Monday, July 9, 2012
I hadn't heard of maid cafes before I saw these morally dubious flyer girls on every street corner in Akihabara, but as someone who was brought up with the controversial world view of gender equality, and having seen enough preachy Star Trek allegories to know that servitude isn't generally something to be encouraged, things didn't look promising.
When I later found out what sort of stuff goes on behind that cheery facade it wasn't quite as bad as I feared, but was still pretty sickening. Which basically means the girls are paid to find all of their customers' conversations fascinating and their personal quirks endearing rather then creepy, but that any excitement the customer may get from this endorsed superiority has to remain a secret. He has to keep his hands to himself, and not in that way.
I'm using the third person because I decided not to cross the moral line and visit a maid cafe myself, but once I'd come up with the blog title I had to mention it some time. Plus, it was pretty expensive and I wanted to save my yen for the cat cafe, which isn't an outrageous Are You Being Served? style euphemism for pussy. They're cafes where you hang out with some cats. It's ridiculous, but at least they don't make the cats wear debasing French maid outfits. Actually, what am I talking about - they definitely do.
Friday, July 6, 2012
There are no freaks in this picture. Even I'm not that mean
I don't like being a slave to someone else's schedule, and usually go to places when it's convenient for me. But having heard that Tokyo's resident misfits, show-offs and other assorted, self-appointed freaks like to gather in Yoyogi Park on Sundays to spend time together and out-weird each other with sexy or horrific Cosplay outfits (or both), that gave me a clear deadline for my day out in west Tokyo.
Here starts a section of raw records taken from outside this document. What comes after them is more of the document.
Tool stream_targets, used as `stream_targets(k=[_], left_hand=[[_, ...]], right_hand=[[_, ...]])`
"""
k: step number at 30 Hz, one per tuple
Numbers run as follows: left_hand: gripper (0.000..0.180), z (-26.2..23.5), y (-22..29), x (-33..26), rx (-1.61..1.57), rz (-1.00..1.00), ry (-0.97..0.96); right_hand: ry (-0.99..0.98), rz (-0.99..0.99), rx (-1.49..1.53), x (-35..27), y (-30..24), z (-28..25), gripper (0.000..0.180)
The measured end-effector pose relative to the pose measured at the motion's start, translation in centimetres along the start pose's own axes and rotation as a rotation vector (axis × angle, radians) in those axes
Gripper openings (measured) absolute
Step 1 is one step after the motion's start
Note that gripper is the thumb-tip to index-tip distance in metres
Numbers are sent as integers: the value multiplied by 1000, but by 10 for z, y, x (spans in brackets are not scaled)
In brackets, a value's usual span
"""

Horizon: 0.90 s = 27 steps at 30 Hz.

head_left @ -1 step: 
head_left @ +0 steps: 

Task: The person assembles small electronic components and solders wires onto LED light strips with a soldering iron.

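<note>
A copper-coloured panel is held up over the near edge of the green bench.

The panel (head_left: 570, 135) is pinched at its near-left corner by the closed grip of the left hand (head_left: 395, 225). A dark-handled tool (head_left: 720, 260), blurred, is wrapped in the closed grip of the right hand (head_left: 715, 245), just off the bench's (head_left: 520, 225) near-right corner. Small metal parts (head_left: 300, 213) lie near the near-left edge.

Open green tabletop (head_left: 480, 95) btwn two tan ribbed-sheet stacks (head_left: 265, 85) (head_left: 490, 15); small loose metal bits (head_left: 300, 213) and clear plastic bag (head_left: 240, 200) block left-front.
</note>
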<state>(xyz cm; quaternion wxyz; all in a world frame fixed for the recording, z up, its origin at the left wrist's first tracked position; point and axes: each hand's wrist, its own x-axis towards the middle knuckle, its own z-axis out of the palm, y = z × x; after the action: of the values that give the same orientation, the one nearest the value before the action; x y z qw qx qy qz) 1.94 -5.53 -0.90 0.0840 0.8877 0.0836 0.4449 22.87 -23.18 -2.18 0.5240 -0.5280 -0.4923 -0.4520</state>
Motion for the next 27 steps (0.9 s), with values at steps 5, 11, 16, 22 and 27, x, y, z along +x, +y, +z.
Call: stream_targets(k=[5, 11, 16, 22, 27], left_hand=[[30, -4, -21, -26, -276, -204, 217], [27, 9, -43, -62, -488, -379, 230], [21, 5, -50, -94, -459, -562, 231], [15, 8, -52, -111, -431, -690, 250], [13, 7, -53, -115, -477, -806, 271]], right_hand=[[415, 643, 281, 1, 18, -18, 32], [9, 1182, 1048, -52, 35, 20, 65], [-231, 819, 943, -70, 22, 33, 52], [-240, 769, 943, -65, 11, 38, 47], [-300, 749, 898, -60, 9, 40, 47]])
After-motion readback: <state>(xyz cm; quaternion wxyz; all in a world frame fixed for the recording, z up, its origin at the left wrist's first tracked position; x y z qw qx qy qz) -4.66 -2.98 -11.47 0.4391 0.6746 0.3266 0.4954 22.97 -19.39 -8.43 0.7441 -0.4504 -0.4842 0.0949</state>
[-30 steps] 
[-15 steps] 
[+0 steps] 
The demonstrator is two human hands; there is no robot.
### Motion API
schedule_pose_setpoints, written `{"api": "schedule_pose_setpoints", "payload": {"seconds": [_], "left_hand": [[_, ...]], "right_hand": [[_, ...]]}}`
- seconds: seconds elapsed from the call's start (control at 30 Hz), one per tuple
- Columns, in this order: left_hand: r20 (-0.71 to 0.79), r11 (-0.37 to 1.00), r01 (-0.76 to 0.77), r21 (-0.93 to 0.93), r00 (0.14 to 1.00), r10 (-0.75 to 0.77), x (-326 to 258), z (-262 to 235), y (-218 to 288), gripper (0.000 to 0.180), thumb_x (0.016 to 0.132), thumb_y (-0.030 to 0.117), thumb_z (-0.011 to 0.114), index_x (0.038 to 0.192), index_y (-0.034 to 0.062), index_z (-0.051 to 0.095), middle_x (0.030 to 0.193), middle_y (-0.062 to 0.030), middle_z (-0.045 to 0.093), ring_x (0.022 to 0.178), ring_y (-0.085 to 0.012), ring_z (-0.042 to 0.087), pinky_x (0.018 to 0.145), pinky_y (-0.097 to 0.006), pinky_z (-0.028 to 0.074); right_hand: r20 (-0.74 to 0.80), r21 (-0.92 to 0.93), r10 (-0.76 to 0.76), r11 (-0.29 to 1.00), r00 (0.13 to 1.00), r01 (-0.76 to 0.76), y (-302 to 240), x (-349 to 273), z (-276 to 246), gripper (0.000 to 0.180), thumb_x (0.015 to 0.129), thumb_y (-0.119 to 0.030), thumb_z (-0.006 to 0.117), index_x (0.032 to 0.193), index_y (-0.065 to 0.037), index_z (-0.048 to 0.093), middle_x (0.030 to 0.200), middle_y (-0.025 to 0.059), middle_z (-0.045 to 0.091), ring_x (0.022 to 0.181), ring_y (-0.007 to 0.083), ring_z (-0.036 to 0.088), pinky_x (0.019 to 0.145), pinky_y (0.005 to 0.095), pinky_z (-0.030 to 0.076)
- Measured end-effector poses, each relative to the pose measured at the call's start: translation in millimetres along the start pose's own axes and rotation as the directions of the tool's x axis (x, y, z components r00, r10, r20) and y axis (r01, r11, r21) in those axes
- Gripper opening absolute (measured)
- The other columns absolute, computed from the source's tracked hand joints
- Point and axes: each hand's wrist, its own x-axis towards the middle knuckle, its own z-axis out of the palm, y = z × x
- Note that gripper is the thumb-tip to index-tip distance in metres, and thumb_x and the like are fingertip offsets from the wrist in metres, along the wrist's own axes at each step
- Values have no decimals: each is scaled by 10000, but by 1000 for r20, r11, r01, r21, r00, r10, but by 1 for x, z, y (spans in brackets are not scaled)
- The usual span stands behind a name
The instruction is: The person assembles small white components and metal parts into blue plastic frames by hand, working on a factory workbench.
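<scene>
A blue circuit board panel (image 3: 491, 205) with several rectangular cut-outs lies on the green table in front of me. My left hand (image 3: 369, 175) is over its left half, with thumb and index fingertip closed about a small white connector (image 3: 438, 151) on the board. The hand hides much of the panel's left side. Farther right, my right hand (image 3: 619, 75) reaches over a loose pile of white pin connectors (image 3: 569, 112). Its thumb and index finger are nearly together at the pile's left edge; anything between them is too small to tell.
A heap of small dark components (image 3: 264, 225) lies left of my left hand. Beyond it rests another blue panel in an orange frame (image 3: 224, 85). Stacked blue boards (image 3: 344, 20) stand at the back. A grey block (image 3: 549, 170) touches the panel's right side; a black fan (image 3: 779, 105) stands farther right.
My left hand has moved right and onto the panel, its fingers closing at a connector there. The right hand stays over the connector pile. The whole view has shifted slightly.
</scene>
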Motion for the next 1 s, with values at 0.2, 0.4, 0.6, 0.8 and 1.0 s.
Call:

Maybe I was in the wrong place at the wrong time, or maybe The Man is stamping down on these freaks' freedom of confusing expression, but I didn't get to gawp at the freaks today... or did I? Who's to say the businessmen, shoppers, students and tourists dashing across the five-way intersections and packing into the narrow lanes of Shibuya and Harajuku aren't the real freak show?
No, I just double checked and the ones who dress up like dead school kids are the freaks, obviously. I don't know what I was thinking. At least the park was nice.
Tuesday, July 3, 2012
Enough of wilderness excursions, cosmic choreography and minging museums, I know what you want from Tokyo. Shibuya is probably the best place to see iconic Tokyo sights like too many people crowding into cramped streets, cyberpunk fashions and deafening arcades packed with pensioners, though these static photos probably give a misleading impression of how stressful and frenzied it all isn't.
Even when my senses are being overloaded, I still feel a lot more relaxed in Japan than in most other countries I've visited (Korea excepted), and even during rush hour, the scales are tipped more in favour of order than chaos. That doesn't mean this city always makes sense and isn't completely bewildering on occasion - it's Tokyo, after all. Perhaps you've heard of it?
Sunday, July 1, 2012
Another ghastly blog you shouldn't read if you're squeamish or were planning on eating today, about another macabre museum I urgently needed to visit as soon as I read about it.
The assorted tapeworms and other organisms displayed at the Meguro Parasitological Museum in Tokyo aren't as shocking as the deformed baby corpses and crushed skulls of Bangkok's Siriraj Medical Museum, but this research centre still probably isn't a place to take your kids on a family day out in Tokyo. Unless it's me as a kid.